Work request:
In the material below, pictures must be dropped. Repeat exactly, and only, the lines from the line with "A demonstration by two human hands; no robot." to the line with "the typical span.", both ends included.

[Material provided Boundary: Start]

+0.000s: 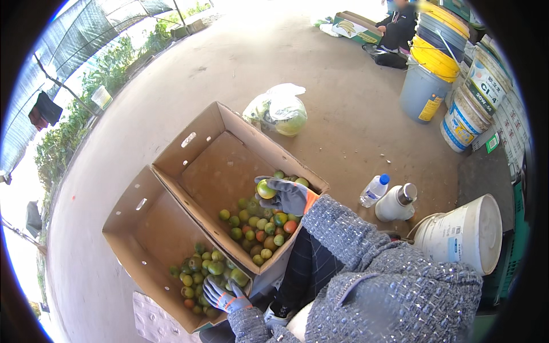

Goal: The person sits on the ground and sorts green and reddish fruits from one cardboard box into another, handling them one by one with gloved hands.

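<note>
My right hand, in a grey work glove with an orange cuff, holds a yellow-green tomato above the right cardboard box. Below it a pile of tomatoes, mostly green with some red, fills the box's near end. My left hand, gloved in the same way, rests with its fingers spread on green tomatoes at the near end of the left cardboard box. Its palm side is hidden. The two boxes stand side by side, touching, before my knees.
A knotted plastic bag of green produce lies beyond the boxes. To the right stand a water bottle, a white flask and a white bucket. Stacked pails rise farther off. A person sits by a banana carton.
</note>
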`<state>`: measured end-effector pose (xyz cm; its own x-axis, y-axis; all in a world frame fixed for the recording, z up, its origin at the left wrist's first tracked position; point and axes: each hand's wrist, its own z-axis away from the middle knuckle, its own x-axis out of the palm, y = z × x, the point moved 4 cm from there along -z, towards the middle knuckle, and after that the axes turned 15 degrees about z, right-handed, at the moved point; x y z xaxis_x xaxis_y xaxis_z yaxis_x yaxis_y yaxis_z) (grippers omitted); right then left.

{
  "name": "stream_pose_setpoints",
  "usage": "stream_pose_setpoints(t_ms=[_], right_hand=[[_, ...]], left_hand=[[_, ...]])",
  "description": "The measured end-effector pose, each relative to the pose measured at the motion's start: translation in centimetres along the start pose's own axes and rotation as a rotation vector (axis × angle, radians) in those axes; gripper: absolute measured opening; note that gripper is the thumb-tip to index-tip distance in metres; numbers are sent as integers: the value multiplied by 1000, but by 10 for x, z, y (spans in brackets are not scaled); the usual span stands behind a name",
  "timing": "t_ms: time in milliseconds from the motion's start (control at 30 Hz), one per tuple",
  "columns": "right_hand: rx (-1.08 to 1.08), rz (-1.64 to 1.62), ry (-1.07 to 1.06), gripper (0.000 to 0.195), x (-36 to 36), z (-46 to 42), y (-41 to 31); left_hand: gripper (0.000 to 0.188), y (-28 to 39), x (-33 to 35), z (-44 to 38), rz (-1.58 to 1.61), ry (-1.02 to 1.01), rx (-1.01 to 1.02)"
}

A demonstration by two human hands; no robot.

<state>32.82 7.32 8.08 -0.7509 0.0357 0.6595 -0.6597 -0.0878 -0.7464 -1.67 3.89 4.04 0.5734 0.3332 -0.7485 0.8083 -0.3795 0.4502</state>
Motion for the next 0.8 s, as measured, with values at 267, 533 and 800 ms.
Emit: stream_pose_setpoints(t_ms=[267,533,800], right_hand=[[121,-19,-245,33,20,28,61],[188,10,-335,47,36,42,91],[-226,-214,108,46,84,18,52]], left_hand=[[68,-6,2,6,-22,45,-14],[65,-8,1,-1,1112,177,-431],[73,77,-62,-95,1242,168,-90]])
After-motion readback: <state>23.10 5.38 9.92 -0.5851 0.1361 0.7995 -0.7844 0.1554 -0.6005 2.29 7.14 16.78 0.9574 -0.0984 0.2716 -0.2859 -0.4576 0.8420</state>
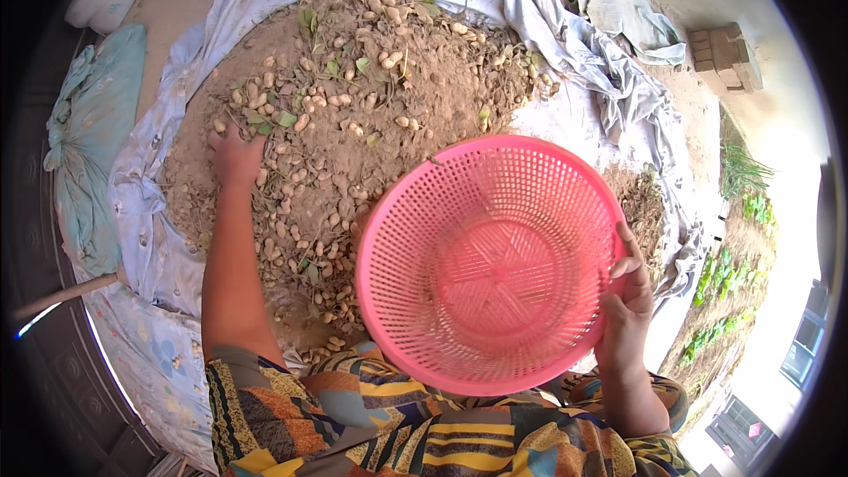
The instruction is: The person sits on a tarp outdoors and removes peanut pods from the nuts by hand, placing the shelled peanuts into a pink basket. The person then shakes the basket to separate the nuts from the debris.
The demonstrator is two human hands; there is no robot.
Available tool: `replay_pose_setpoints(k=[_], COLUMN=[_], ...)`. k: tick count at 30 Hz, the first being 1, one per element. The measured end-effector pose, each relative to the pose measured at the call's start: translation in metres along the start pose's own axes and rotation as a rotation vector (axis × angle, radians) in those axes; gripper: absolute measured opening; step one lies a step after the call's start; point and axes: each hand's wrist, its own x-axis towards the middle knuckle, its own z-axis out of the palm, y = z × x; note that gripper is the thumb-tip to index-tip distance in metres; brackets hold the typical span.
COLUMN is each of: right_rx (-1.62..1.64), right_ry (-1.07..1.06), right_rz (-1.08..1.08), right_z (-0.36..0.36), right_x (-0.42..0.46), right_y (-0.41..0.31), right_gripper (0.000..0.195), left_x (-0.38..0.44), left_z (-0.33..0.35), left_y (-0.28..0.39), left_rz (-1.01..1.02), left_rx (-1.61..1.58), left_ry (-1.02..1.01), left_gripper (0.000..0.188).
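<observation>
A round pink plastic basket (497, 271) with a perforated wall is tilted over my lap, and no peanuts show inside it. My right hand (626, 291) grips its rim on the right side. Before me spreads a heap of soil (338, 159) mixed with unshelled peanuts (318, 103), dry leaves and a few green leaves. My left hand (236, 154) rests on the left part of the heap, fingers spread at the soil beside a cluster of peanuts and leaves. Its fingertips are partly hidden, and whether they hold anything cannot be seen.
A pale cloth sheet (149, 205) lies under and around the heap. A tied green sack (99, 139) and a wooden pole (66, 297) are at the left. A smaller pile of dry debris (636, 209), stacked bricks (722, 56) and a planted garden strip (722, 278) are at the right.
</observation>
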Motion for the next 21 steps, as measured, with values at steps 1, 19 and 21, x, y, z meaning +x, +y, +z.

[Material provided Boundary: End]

Task answer:
A demonstration by two human hands; no robot.

<state>32.82 7.32 8.08 -0.7509 0.0357 0.6595 -0.6597 -0.0878 -0.7464 -1.67 3.89 4.04 0.5734 0.3332 -0.7485 0.8083 -0.3795 0.4502</state>
Motion for the next 0.8 s, as measured, with values at 267, 533 and 800 ms.
Emit: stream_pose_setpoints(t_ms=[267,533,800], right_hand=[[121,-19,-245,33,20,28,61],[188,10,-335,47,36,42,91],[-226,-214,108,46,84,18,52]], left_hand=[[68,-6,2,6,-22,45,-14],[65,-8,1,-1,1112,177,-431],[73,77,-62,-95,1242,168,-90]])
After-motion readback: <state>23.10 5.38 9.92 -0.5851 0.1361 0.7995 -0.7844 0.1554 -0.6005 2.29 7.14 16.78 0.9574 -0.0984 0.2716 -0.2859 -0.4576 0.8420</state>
The instruction is: The person sits on a tarp outdoors and removes peanut pods from the nuts by hand, placing the shelled peanuts into a pink basket. The person then shakes the basket to separate the nuts from the debris.
The demonstrator is two human hands; there is no robot.
Available tool: `replay_pose_setpoints(k=[_], COLUMN=[_], ...)`. k: tick count at 30 Hz, the first being 1, one per element. The measured end-effector pose, each relative to the pose measured at the call's start: translation in metres along the start pose's own axes and rotation as a rotation vector (axis × angle, radians) in those axes; gripper: absolute measured opening; step one lies a step after the call's start; point and axes: each hand's wrist, its own x-axis towards the middle knuckle, its own z-axis out of the palm, y = z × x; note that gripper is the thumb-tip to index-tip distance in metres; brackets hold the typical span.

The exercise has been fully answered.